§ WHAT IS NEEDED
Produce one exact copy of the records, no pictures.

§ DATASET EXCERPTS

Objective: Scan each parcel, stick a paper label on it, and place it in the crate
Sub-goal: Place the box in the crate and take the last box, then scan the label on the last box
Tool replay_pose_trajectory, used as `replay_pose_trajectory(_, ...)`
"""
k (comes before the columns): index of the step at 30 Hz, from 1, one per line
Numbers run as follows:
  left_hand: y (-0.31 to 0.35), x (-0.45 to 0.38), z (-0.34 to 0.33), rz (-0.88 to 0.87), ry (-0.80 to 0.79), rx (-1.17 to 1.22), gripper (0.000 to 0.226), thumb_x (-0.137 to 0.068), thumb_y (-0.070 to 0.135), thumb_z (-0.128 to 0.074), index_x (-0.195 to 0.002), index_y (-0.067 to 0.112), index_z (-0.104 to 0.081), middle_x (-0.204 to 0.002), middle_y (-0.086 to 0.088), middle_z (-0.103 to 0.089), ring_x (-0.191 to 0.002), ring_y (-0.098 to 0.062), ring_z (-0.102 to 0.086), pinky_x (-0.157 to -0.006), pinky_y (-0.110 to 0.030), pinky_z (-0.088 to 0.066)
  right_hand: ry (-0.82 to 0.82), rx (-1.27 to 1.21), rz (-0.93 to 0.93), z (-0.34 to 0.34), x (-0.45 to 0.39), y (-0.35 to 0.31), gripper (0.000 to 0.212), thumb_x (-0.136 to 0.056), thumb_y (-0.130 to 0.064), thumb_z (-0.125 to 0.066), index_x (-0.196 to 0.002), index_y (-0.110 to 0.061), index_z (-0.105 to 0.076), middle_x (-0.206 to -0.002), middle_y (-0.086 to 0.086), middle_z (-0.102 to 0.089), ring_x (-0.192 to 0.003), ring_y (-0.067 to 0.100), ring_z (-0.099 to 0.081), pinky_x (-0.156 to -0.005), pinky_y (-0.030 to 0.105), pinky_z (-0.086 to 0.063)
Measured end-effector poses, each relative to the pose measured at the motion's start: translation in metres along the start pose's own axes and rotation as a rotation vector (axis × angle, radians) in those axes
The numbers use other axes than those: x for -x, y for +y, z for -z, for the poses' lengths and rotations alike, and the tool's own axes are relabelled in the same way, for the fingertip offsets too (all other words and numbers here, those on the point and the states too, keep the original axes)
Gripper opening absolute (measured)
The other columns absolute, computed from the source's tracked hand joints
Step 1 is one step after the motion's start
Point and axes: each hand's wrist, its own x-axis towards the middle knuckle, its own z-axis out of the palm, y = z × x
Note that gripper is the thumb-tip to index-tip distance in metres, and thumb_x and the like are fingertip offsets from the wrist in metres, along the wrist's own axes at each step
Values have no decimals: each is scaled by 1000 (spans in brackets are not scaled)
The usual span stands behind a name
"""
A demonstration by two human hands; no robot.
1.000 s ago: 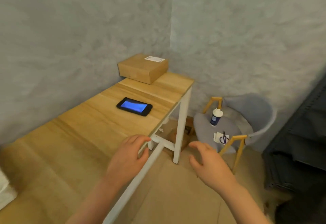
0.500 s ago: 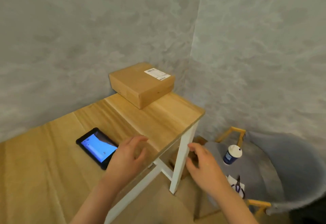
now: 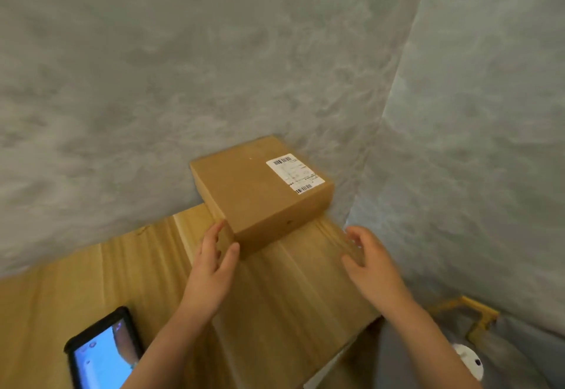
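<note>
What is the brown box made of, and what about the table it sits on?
The box looks like cardboard: matte, plain brown, folded edges, with a white paper sticker. The table top looks like light wood with a smooth finish and streaky grain lines, though it could be a printed wood pattern.

The square cardboard parcel (image 3: 260, 192) is plain tan-brown, and its rectangular paper label (image 3: 295, 173) is white with black barcode stripes at both ends (the fine print between them is too small to read). The wooden tabletop (image 3: 284, 293) is honey-yellow with long pale and darker grain streaks. The black-cased tablet (image 3: 102, 353) shows a bright blue screen. The plastered walls (image 3: 183, 67) are mottled grey-green, cloudy in pattern.
</note>
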Motion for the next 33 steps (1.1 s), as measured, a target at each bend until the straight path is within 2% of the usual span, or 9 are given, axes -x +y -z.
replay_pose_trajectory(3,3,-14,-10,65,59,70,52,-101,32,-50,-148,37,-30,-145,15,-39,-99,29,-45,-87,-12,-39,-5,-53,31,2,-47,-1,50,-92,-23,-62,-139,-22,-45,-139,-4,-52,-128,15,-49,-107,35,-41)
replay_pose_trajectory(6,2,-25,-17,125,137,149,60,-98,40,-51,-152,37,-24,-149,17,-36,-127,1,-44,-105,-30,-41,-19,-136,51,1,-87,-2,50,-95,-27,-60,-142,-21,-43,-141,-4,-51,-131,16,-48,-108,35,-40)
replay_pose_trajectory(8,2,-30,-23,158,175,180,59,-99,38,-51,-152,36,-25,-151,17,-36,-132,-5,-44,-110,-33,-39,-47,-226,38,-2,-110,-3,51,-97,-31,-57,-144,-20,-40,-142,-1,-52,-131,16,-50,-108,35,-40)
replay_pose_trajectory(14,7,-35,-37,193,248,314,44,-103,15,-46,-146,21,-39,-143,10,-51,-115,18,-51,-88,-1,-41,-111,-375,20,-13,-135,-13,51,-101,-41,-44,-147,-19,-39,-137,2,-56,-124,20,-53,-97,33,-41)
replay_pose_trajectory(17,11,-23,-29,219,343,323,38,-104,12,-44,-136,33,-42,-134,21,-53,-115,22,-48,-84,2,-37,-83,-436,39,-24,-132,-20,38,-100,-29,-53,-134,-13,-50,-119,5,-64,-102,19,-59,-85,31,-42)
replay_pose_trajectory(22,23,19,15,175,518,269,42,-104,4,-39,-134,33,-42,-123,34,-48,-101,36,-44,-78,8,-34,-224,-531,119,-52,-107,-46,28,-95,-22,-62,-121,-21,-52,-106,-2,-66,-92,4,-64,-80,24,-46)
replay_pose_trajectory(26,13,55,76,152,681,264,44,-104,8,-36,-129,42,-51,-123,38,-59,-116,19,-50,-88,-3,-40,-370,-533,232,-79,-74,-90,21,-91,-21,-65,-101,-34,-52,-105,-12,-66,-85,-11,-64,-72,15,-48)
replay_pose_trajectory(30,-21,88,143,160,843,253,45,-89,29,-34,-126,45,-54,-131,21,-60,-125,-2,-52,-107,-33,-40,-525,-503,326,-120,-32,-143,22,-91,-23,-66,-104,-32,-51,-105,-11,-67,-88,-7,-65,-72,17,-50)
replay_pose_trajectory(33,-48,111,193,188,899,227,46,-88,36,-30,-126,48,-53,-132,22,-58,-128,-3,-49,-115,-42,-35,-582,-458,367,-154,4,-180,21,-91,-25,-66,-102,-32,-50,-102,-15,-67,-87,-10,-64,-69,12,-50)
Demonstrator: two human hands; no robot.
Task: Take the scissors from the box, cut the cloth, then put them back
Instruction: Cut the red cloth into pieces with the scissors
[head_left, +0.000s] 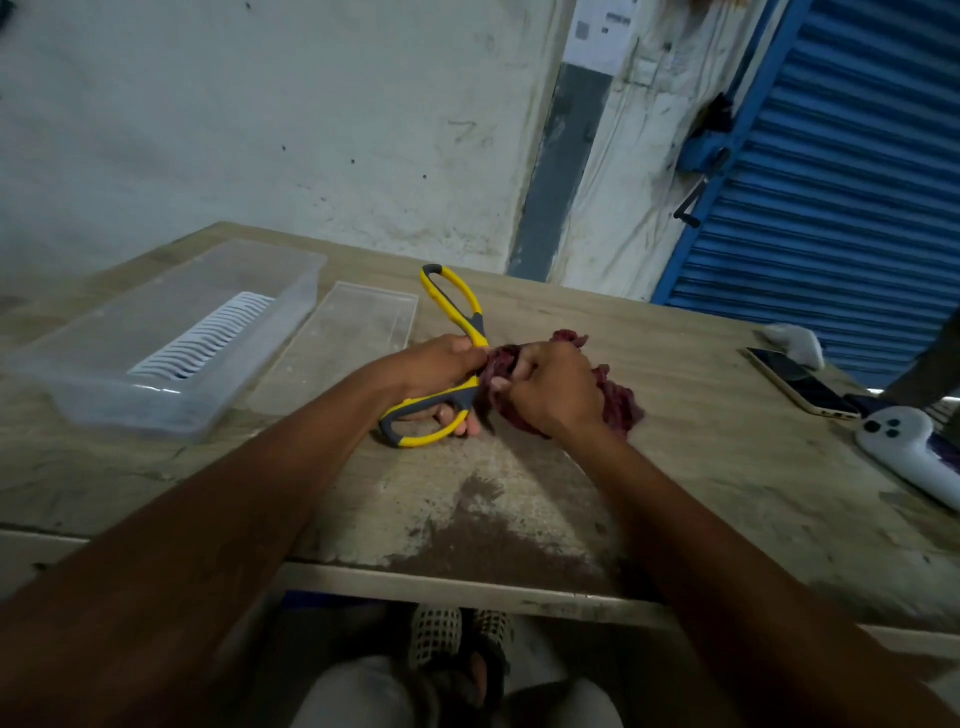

§ YOUR RESPONSE
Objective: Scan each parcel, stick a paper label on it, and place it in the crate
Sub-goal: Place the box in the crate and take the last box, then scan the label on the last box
Tool replay_pose_trajectory, used as `replay_pose_trajectory(_, ...)`
"""
k (comes before the columns): index of the step at 30 Hz, from 1, one per line
Numbers run as follows:
  left_hand: y (-0.31 to 0.35), x (-0.45 to 0.38), z (-0.34 to 0.33), rz (-0.88 to 0.87), ry (-0.80 to 0.79), rx (-1.17 to 1.22), gripper (0.000 to 0.226), thumb_x (-0.137 to 0.068), thumb_y (-0.070 to 0.135), thumb_z (-0.128 to 0.074), index_x (-0.195 to 0.002), index_y (-0.067 to 0.112), index_z (-0.104 to 0.081), middle_x (-0.204 to 0.002), middle_y (-0.086 to 0.088), middle_z (-0.103 to 0.089), ring_x (-0.191 to 0.002), ring_y (-0.098 to 0.062), ring_z (-0.102 to 0.086), pinky_x (-0.157 to -0.006), pinky_y (-0.110 to 0.030), pinky_z (-0.088 to 0.066)
  right_hand: ry (-0.82 to 0.82), rx (-1.27 to 1.21), rz (-0.93 to 0.93), z (-0.34 to 0.34), x (-0.45 to 0.39), y (-0.35 to 0.31), gripper (0.000 to 0.212), thumb_x (-0.136 to 0.056), thumb_y (-0.130 to 0.064), thumb_z (-0.125 to 0.066), index_x (-0.196 to 0.002), index_y (-0.110 to 0.061), index_z (-0.105 to 0.076), middle_x (-0.206 to -0.002), middle_y (-0.086 to 0.086), middle_z (-0.102 to 0.089), ring_x (-0.192 to 0.003), ring_y (-0.067 to 0.100), ring_z (-0.099 to 0.081), pinky_x (-0.156 to -0.005), pinky_y (-0.030 to 0.105), pinky_z (-0.086 to 0.063)
Measured end-effector poses, each relative to the pose measured at the motion's start: translation in metres along the start pose's own axes and rotation as a rotation vector (axis × angle, radians) in those axes
The numbers use other axes than those: x for -x, y for +y, z for -z, for the poses' lengths and rotations alike, and the tool's own axes are relabelled in the same way, for the fingertip offsets too (all other words and numbers here, those on the point and the states too, keep the original axes)
Gripper opening absolute (measured)
The other columns absolute, computed from the source's tracked hand joints
Step 1 is one step after the motion's start
Point and axes: each hand's wrist, its own x-axis towards the middle knuckle, its own z-axis out of the palm, y = z × x
Note that gripper is the thumb-tip to index-tip distance in metres, and thumb_x and the like are fingertip offsets from the wrist in metres, along the wrist's own axes at each step
Values have no decimals: each is scaled by 1000 (spans in brackets are not scaled)
The usual span stands behind a name
"""
A demonstration by two human hands; no robot.
1.000 s ago: 
0.500 s ago: 
now: 
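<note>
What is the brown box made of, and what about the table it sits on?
The box looks like cardboard: matte, plain brown, folded edges, with a white paper sticker. The table top looks like light wood with a smooth finish and streaky grain lines, though it could be a printed wood pattern.

The square cardboard parcel (image 3: 260, 192) is plain tan-brown, and its rectangular paper label (image 3: 295, 173) is white with black barcode stripes at both ends (the fine print between them is too small to read). The wooden tabletop (image 3: 284, 293) is honey-yellow with long pale and darker grain streaks. The black-cased tablet (image 3: 102, 353) shows a bright blue screen. The plastered walls (image 3: 183, 67) are mottled grey-green, cloudy in pattern.
</note>
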Motion for the next 33 steps (1.1 s), as measured, a target at each bend until the straight path is within 2% of the usual span, or 9 are given, axes -x +y -z.
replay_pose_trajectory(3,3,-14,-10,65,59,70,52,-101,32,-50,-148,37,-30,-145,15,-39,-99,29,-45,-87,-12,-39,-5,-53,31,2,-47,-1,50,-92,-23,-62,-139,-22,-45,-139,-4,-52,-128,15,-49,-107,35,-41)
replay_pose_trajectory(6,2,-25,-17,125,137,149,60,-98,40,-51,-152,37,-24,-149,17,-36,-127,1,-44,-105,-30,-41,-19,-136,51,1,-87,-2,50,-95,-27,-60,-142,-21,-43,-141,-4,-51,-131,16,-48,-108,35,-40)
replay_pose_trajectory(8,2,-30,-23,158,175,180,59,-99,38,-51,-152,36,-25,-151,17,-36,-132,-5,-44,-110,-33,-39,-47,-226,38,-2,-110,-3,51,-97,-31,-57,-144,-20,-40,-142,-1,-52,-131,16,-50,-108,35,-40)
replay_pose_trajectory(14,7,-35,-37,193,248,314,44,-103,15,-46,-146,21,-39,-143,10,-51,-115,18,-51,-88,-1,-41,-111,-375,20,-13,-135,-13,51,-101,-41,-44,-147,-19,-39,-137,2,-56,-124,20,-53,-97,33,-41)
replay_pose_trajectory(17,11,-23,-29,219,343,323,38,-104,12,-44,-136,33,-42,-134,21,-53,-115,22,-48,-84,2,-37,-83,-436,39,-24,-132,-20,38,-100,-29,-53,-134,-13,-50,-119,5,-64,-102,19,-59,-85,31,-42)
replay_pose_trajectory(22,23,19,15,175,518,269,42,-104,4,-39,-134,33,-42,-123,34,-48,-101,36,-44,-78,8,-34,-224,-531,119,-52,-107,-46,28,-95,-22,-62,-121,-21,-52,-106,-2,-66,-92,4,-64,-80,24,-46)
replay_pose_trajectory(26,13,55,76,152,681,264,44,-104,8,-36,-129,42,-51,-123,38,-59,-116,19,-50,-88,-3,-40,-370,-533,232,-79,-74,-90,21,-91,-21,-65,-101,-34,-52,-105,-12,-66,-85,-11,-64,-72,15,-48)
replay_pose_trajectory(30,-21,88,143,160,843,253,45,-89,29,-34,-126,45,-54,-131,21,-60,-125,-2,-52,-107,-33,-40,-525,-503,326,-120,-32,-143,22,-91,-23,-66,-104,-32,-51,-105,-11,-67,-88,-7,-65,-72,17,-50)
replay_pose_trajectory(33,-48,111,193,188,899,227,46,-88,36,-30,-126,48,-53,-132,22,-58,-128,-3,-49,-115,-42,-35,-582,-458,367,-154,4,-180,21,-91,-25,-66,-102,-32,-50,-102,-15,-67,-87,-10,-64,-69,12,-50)
Demonstrator: two human hands; no robot.
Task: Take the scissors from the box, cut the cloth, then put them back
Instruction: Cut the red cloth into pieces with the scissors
[head_left, +0.000s] 

The exercise requires no further work.